Monday 29 November 2010

Swotty parent night...

If you have a child of primary school age you’ll be well aware of the InCas tests and will probably know by now if you’re child is above, below or just about average in the old smarty pants stakes.
It has to be said I’m not a big fan of testing and labelling kids. Every single child is different, learns at different speeds, and excels in different things. Although these tests are great gauges for the education system I feel that the best judge of a child’s ability is their teacher, who works with them every day.
I went to a parent’s meeting last week where the teachers discussed the progress of our children and outlined the work the kids would be doing in the next year.
Our teacher introduced us to Inky, the friendly little cartoon computer dude who will help our children prepare and take part in these tests.
I know it’s a cartoon character, I know he’s not real but the voice was so irritating that I could have easily listened to and enjoyed fingernails being scraped down a blackboard or dentists drilling teeth instead of his, probably very important, instructions.
It’s an over exaggerated Belfast accent, like the ones the Hollywood stars do.
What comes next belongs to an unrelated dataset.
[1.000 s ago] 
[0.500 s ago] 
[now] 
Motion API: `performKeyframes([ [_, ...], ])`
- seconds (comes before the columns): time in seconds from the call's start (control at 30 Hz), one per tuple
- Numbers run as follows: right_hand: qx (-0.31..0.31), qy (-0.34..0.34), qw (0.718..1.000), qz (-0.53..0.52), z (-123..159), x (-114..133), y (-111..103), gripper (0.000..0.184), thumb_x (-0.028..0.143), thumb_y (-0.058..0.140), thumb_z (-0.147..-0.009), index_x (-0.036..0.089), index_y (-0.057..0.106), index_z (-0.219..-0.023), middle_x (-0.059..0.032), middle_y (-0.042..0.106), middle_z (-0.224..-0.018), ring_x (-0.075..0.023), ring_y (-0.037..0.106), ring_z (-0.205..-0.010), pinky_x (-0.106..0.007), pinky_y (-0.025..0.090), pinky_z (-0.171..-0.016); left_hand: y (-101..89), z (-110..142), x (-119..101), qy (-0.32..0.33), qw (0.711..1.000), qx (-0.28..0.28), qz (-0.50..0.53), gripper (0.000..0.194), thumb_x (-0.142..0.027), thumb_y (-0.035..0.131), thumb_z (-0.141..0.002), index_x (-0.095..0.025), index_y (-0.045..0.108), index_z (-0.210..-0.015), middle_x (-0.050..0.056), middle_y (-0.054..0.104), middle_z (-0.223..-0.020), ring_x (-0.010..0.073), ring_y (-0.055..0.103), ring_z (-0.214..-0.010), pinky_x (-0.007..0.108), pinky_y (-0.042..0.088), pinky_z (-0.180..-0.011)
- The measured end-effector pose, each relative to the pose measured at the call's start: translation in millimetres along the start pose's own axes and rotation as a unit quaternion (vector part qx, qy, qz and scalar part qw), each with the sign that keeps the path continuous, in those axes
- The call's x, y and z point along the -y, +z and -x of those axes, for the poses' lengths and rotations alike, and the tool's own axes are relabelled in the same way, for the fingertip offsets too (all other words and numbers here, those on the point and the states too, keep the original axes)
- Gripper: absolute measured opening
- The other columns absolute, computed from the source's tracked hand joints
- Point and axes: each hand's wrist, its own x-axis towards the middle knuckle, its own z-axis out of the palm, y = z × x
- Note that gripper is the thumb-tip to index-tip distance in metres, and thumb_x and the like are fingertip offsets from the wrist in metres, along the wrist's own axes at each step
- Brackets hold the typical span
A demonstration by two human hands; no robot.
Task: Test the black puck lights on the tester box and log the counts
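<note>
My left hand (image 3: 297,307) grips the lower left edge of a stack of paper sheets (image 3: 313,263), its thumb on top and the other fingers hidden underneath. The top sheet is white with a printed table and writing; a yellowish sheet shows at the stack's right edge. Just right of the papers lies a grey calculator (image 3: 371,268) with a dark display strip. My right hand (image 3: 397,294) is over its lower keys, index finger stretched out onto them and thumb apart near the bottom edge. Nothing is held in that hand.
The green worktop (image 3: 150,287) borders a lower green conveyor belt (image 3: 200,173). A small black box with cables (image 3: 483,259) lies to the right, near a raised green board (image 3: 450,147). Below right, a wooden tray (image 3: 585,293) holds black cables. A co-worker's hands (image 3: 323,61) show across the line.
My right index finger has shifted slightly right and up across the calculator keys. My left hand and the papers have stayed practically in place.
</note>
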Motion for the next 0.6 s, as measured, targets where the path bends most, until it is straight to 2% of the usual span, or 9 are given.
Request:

The little person who owns the voice no doubt has a beautiful accent, but I imagine that he was asked to explain everything super slowly in order for the kids to understand. Speech that would normally have taken two seconds to produce was dragged over two minutes of slow and over exaggerated drawl.
I’d say had I sat the InCas test that night the computer would have had just enough time to register my name and average reading age as five years old before I deposited the thing through the window into the watery depths of a blue recycle bin below the window.
Children at my son’s school, and I imagine schools across the north, were talking in Inky’s annoying voice for days after the tests. I would also hazard a guess that the increased rate of head flushing and playground walloping skyrocketed in direct correlation to those mimicking incidents.
After that ordeal we were introduced to the ‘new way of doing stuff’ in education. Back in the olden days, when I was a lass, we multiplied and divided numbers in a normal fashion. But that way was wrong and now we have to learn new, more complicated ways to do the same things that we already knew how to do perfectly fine before. Are you with me?
Things were running along fabulously, that is I understood largely what they were talking about, until we got to the maths part. The teacher explained that the kids would be partaking in a bit of multiplication, division and the like. She did a sum on the board and took us through it, step-by-step so we could help our children with the homework.
Now I like to think that I’m an intelligent woman, I have been through the education system and run my own business. But as my son’s primary four teacher explained the division sum I was completely and utterly baffled.
Then she asked if anyone would like to come up to the board and work it out.
The swotty parents at the front all put up their hands, other ‘not so sure I want to make a fool of myself’ parents smiled and threw knowing looks at each other, some counted on their fingers, some nodded and some coughed so that they wouldn’t be asked the answer. A few up the back, myself included, slouched on our seats, folded our arms, stretched out our legs and chewed gum violently, rolling our eyes intermittedly. A few of the Mums went the whole hog, twirling their hair around their fingers and popping gum bubbles. I opted more for the ‘slack-jawed, slouchy, please don’t pick me’ look.
In those few moments that old feeling of school nerves came flooding back…. What if the teacher picked me to go to the board? What if I don’t know the answer in front of all these people and they think I stupido? What if I choke on the chalk fumes and collapse in a snivelling heap on the floor and they have to call an ambulance and they can’t get the vehicle in because the grumpy Dad who drives the 4x4 has blocked the school entrance gates again and I die right here on these boring beige coloured slip-proof floor tiles? Oh dear God, what if?
So I did what always worked for me back then. I made no eye contact and pretended to look for something really important in my bag until a swot parent was picked and I could breathe easy again.
School’s tough kids, I don’t envy you.